In general, these kinds of operations are forbidden, with one valid exception: when you assign a scalar value to a multidimensional column cell, all the cell elements are populated with the value of the scalar. For example:
particle['temperature'] = (i**2) # Broadcasting
The value i**2 is assigned to all the elements of the temperature table cell. This capability is provided by the numarray package and is known as broadcasting.
After fixing the previous error and rerunning the program, we encounter another error:
$ python tutorial2.py Traceback (most recent call last): File "tutorial2.py", line 74, in ? event['xcoor'] = float(i**2) # Wrong spelling File "src/hdf5Extension.pyx", line 1812, in hdf5Extension.Row.__setitem__ raise KeyError, "Error setting \"%s\" field.\n %s" % \ KeyError: Error setting "xcoor" field. Error was: "exceptions.KeyError: xcoor"
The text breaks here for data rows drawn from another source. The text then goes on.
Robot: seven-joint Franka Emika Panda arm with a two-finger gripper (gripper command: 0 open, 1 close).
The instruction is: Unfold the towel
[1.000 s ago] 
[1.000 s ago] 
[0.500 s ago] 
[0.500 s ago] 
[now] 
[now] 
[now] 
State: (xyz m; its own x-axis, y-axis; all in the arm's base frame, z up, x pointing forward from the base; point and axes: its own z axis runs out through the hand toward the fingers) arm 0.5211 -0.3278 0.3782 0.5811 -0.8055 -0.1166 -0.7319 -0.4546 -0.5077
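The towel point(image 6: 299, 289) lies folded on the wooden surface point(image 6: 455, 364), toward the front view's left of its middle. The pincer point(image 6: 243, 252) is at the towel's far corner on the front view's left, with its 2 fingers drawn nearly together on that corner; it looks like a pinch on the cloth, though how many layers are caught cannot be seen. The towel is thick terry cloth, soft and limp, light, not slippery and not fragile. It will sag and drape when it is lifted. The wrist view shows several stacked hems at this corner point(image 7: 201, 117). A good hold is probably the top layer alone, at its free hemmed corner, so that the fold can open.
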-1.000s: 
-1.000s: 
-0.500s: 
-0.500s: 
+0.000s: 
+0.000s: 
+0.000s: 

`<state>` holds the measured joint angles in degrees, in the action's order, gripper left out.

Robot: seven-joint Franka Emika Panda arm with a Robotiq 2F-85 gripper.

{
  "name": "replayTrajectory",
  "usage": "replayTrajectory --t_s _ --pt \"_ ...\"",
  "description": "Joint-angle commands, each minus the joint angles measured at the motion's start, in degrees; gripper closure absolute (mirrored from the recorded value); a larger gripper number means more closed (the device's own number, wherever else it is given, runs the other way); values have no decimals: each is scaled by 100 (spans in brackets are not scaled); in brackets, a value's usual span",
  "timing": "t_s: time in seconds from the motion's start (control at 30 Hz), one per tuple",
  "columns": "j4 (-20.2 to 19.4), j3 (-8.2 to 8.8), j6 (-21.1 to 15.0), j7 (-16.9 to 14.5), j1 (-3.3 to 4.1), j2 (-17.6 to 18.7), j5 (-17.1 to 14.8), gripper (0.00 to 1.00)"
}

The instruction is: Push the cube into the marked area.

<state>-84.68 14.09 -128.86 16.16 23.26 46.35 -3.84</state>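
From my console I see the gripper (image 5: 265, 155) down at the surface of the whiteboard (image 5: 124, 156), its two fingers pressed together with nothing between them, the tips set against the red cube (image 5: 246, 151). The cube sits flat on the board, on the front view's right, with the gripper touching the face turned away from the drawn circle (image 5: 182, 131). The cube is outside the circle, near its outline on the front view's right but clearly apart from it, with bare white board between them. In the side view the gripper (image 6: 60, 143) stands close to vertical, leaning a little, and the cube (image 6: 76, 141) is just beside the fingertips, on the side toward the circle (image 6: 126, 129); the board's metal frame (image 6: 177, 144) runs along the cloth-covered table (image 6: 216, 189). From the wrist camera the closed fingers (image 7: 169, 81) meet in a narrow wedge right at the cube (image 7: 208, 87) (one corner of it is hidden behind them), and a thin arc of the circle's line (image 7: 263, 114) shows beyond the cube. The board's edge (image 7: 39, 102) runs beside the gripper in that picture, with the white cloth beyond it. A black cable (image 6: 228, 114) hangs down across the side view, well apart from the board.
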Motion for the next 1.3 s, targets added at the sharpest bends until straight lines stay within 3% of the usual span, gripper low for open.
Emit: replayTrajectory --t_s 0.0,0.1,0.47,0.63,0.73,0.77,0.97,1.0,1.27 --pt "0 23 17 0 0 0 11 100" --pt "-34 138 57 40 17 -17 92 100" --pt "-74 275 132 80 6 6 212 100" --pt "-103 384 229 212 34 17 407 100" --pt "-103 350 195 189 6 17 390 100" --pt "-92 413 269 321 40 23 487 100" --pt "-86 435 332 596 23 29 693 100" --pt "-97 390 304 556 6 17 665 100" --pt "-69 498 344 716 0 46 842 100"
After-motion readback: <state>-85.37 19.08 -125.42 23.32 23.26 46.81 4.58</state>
This error indicates that we are attempting to assign a value to a non-existent field in the event table object. By looking carefully at the Event class attributes, we see that we misspelled the xcoord field (we wrote xcoor instead). This is unusual behavior for Python, as normally when you assign a value to a non-existent instance variable, Python creates a new variable with that name. Such a feature can be dangerous when dealing with an object that contains a fixed list of field names. PyTables checks that the field exists and raises a KeyError if the check fails.
Finally, in order to test type checking, we will change the next line:
event.ADCcount = i * 2 # Correct type
to read:
event.ADCcount = "sss" # Wrong type
This modification will cause the following TypeError exception to be raised when the script is executed:
$ python tutorial2.py Traceback (most recent call last): File "tutorial2.py", line 76, in ? event['ADCcount'] = "sss" # Wrong type File "src/hdf5Extension.pyx", line 1812, in hdf5Extension.Row.__setitem__ raise KeyError, "Error setting \"%s\" field.\n %s" % \ KeyError: Error setting "ADCcount" field. Error was: "exceptions.TypeError: NA_setFromPythonScalar: bad value type."
You can see the structure created with this (corrected) script in figure 3.4. In particular, note the multidimensional column cells in table /Particles/TParticle2.